- [TASK BRIEF]: Your answer should be every line of the records that contains the word "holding", copied as it stands.

(Entries taken from a collection)
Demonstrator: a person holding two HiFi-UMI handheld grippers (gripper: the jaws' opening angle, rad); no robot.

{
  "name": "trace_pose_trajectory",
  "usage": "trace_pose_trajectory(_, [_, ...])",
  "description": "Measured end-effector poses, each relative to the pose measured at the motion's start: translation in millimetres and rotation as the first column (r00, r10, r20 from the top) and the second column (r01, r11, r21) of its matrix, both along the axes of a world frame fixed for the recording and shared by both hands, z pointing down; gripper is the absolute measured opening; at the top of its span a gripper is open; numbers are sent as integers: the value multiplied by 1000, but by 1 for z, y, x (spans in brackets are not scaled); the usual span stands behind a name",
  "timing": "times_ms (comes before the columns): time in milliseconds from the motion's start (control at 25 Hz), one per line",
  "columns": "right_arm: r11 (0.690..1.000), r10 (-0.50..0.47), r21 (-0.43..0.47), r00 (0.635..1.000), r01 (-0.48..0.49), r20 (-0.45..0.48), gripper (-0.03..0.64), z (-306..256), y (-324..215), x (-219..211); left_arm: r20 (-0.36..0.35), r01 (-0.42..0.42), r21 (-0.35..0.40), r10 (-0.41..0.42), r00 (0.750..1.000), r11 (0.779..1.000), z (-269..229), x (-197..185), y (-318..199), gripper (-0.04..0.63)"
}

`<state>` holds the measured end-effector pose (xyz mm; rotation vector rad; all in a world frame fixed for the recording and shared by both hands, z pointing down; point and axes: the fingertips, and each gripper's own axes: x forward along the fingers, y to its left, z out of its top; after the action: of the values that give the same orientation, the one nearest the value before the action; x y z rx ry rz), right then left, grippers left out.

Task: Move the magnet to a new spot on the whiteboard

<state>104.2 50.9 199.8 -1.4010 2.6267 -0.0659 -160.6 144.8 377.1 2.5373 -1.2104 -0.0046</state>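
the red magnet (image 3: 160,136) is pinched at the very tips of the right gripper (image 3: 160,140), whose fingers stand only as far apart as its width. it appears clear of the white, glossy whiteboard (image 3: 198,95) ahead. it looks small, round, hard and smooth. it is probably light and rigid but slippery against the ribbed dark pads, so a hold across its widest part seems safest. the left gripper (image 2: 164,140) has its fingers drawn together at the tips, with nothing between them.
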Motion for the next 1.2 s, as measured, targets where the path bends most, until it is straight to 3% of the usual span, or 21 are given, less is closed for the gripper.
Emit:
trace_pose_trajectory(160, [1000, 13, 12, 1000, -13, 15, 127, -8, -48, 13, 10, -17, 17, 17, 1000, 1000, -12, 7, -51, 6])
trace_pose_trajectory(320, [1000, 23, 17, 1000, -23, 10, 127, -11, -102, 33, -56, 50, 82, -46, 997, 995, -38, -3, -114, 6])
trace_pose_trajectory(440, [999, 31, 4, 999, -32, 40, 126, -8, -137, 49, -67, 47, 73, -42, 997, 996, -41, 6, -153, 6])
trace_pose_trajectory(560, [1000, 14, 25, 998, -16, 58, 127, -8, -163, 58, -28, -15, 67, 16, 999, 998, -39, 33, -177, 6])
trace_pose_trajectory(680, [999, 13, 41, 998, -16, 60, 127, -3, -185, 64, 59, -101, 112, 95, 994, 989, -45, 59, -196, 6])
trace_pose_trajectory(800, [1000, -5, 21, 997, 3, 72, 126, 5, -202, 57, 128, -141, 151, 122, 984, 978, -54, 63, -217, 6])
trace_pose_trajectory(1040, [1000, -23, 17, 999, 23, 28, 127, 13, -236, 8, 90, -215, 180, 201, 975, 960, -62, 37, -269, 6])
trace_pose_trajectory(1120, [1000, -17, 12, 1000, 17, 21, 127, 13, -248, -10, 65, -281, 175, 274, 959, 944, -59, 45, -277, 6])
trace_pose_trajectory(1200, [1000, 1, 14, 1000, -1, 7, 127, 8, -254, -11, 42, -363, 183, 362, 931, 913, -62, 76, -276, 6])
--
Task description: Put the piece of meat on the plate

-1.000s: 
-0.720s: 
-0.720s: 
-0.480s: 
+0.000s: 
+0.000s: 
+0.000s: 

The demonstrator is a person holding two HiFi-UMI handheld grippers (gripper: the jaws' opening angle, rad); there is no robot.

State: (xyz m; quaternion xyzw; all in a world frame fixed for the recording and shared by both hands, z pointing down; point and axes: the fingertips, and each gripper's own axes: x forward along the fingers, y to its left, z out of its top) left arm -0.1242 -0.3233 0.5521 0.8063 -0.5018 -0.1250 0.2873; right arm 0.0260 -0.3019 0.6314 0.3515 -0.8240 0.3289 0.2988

- [PROBLEM SOLUTION]:
Demonstrator: a person holding two HiFi-UMI handheld grippers (gripper: the jaws' opening angle, rad); no robot.
The demonstrator is a person holding two HiFi-UMI handheld grippers (gripper: the jaws' opening angle, rad); there is no robot.

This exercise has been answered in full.